I will continue to do what I can in the Houses of Parliament to raise these issues and locally to support carers.
Young carers: How aware are you of the pressures and difficulties young carers are placed in due to the family circumstances as many are not old enough or in the position to just leave home? What do you think would help families in these situations?
Robert Buckland MP: As a parent of a young carer, I am aware of at least some of the pressures and difficulties that are placed on their shoulders. We need to find new ways of supporting young carers to achieve the things they want to achieve and have time to enjoy the same activities that other children do. It is also important that support is provided to the whole family, including the person who the young carer is looking after. It is really important that we are not seeing situations where a child’s caring responsibilities are causing a level of stress and anxiety that prevent them from going to school and fulfilling their own potential.

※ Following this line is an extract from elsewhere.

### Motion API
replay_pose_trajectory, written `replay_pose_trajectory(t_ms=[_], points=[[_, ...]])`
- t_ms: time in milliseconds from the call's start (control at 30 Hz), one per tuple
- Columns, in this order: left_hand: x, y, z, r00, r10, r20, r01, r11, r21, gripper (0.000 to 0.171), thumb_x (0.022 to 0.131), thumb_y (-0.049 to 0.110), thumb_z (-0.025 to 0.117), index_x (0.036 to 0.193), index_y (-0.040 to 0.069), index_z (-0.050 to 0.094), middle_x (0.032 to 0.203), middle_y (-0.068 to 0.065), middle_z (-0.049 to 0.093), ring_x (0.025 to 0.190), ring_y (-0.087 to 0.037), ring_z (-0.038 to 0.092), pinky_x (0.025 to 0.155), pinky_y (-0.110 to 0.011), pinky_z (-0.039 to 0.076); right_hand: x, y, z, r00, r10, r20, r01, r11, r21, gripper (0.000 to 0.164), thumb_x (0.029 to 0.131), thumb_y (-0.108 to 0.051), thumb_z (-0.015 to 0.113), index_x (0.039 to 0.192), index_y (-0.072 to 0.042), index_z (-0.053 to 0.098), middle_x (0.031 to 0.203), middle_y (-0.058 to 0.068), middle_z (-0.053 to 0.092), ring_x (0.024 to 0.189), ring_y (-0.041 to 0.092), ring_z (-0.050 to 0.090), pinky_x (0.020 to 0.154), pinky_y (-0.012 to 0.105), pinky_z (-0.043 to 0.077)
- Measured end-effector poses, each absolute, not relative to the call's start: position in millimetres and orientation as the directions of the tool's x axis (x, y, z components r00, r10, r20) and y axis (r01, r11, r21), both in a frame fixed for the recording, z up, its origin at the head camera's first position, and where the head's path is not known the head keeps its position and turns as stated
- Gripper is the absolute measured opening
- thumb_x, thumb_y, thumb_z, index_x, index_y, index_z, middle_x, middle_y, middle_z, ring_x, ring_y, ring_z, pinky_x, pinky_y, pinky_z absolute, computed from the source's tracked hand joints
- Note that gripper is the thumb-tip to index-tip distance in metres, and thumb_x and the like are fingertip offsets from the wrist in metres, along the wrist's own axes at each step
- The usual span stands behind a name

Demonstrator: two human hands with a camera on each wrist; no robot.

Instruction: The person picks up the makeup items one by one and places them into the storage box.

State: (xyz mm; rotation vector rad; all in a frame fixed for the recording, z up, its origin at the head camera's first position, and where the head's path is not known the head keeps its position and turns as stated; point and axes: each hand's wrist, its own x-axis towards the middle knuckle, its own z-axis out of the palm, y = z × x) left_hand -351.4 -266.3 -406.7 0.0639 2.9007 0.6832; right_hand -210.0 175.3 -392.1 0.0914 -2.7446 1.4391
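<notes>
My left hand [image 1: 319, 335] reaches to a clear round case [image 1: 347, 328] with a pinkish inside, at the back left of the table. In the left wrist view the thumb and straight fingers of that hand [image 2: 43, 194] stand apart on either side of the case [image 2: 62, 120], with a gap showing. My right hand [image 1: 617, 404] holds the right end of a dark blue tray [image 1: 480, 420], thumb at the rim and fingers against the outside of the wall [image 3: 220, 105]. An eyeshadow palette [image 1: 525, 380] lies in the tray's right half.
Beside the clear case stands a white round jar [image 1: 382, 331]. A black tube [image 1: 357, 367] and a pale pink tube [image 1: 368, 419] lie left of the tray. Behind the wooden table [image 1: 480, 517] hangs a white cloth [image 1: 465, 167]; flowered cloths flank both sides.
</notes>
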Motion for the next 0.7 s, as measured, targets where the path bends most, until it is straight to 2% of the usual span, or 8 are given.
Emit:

Young carers: What are you doing to help to ensure that young carers are seen by the professionals that support their parents (i.e. those carrying out assessments with parents and not taking into account that their main carer might be under 18)?

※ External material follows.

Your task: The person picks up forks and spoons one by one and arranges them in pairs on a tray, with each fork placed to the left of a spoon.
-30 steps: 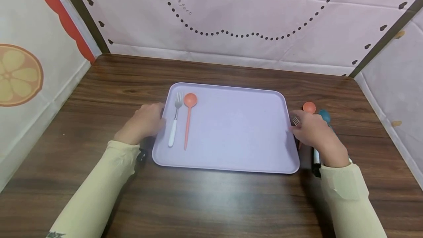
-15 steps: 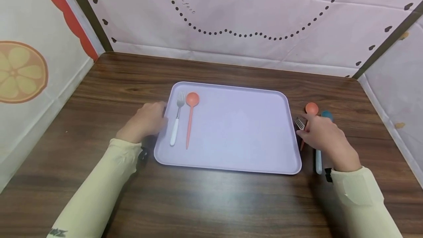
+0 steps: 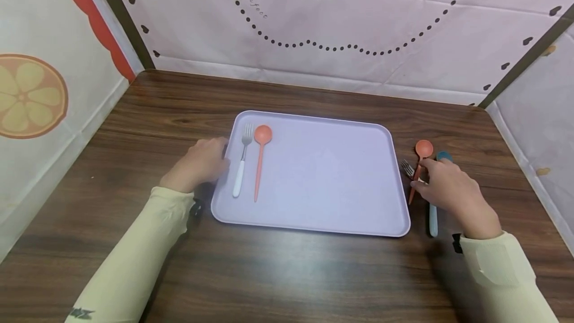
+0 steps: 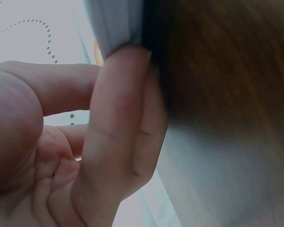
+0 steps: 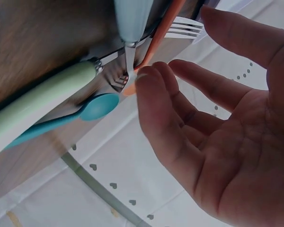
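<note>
My left hand (image 3: 199,163) grips the left edge of the lavender tray (image 3: 332,178); the left wrist view shows curled fingers (image 4: 116,104) right at its rim. On the tray's left side lie a white-handled fork (image 3: 239,178) and a coral spoon (image 3: 259,163), side by side. Beyond the right edge, my right hand (image 3: 453,186) hovers over loose cutlery, thumb and fingers apart and nothing between them. Closest to it are another coral spoon (image 3: 424,149), fork tines (image 3: 408,168) and a pale blue handle (image 3: 433,221). The hand partly covers a teal spoon (image 3: 444,156).
A pale green handle (image 5: 52,92) lies beside the teal spoon in the right wrist view. The dark wood table (image 3: 278,273) is bounded at the back by a printed cloth (image 3: 341,14), with more cloth on both sides.
My right hand has drawn back rightward from the tray's right edge to above the cutlery, uncovering more of the coral spoon and fork. The left hand stays at the tray's left edge.
</note>
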Demonstrator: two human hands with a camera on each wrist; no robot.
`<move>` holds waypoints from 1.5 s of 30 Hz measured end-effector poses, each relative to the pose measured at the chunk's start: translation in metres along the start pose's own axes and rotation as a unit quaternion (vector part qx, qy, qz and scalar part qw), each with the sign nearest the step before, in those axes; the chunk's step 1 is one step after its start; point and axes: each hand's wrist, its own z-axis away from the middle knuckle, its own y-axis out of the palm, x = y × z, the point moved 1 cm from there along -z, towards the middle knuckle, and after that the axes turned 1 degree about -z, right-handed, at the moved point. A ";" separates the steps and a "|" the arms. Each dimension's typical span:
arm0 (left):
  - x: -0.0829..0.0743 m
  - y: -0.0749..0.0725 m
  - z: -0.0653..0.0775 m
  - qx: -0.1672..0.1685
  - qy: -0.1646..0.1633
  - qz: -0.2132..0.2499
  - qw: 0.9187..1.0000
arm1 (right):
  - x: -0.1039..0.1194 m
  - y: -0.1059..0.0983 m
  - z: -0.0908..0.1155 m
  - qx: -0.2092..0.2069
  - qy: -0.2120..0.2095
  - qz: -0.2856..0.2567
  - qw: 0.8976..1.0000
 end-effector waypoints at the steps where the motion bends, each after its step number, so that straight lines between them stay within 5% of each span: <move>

Robert Buckland MP: I have tabled an amendment to the Children and Families Bill that will enable young carers to be seen by professionals working in both children and adult’s services. The amendment links to the Care Bill which will require local authorities to take a whole family approach and will help to ensure that young carers are considered when their parent is being assessed for care and support. It has been invaluable working with the Carers Trust to develop these legislative proposals.
Young carers: How can health care professionals (including GP’s and hospital staff) be more aware and understanding when talking to us (young carers) about our own health?
Background from Swindon Carers Centre: One 16 year-old carer recently reported that after breaking their leg rushing down the stairs to help at home, no hospital staff asked if they had a caring responsibility. Schools and colleges seem to be very different: pupils are asked on forms and at interviews about caring and if they require additional support.
Robert Buckland MP: Hospitals and GPs should ask as a matter of course about caring responsibilities, so that situations like this do not happen again. Across the whole spectrum of health and social care, we need a common approach to these interlinked problems. There is lots of work to be done — but the recent proposals to the law for young carers are a huge opportunity to improve support for young carer and their families across health and social care.
The Carers Trust Care o’ Clock campaign took place in the week of the 27th and 28th October, when the clocks changed — giving everyone an extra hour in their day.
For many young adult carers, the extra hour means only additional time spent caring, while the rest of us can use that time for ourselves. Carers Trust and young adult carers have been asking MPs ‘How will you use your extra hour to support young adult carers?’
Thank you to all the young carers, Swindon Carers Centre and Robert Buckland MP for taking part.